By this logic, not only are the middle classes less likely to suffer alcohol-related harm, but also if they do they’re more likely to have access to the resources you tend to need to overcome alcohol issues.
Looking at what specialist treatment services tend to provide, it’s precisely these elements of recovery capital: social capital by providing a network of support; physical capital by helping someone into safe, stable accommodation; human capital by providing education and mental health treatment; cultural capital by analysing values and aspirations. This is unsurprising when that’s exactly what the government wants its money spent on. However, it doesn’t change the fact that these are resources that help to foster recovery – and the need for this support isn’t equal across the population.
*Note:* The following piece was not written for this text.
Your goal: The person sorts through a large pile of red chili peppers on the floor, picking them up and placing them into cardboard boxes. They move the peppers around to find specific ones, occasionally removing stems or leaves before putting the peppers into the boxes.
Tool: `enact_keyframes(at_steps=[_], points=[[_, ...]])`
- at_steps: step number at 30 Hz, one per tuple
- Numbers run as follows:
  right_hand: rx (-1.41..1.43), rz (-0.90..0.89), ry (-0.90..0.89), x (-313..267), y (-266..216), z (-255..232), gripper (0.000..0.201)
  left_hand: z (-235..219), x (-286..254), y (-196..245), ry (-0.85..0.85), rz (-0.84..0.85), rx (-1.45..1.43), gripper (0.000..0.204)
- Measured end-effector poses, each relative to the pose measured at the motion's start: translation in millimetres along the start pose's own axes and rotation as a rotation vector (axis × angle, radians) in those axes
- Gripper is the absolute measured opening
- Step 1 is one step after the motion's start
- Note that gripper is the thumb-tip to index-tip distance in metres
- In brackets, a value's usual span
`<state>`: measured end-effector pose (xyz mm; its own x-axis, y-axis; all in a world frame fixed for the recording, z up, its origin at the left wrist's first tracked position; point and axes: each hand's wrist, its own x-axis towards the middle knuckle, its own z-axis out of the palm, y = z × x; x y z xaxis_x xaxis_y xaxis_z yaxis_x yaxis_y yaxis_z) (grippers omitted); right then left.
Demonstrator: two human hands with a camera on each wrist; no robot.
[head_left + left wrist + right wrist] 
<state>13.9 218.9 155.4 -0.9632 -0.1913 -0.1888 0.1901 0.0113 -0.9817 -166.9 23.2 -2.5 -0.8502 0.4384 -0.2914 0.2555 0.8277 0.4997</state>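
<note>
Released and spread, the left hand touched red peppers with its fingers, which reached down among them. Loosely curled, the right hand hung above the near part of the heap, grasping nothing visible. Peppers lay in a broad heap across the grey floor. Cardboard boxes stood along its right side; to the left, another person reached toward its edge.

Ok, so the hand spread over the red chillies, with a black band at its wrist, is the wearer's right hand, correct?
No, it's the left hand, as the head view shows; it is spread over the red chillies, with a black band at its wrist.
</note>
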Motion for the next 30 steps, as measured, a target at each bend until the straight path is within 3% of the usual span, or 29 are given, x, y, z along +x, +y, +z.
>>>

Of course, none of this should detract from the fundamental point underlying that Guardian article: that alcohol issues shouldn’t solely be seen as the preserve of ‘binge’ drinkers, and we should have a public debate about drinking that tries to look at the whole spectrum of problems that might exist. However, that doesn’t mean they all need the same levels of resource or attention.
*There is one caveat to this position, however. It is possible that although most such drinkers aren’t facing issues now, they might be storing up problems for the future. Some time in the not-too-distant future I plan to write a post about ageing and alcohol, and one of the core issues with this is how people are now drinking at very different levels as they hit retirement compared to those in previous generations. Given that our ability to process alcohol decreases as we age, and some of these drinkers may have longstanding patterns or habits of drinking above general guidelines that may be hard to break, this may pose an increasing issue for services. The truth at this stage, though, is that we simply don’t know – and that’s not a question of ‘only time will tell’; there simply hasn’t been enough good research looking at this issue.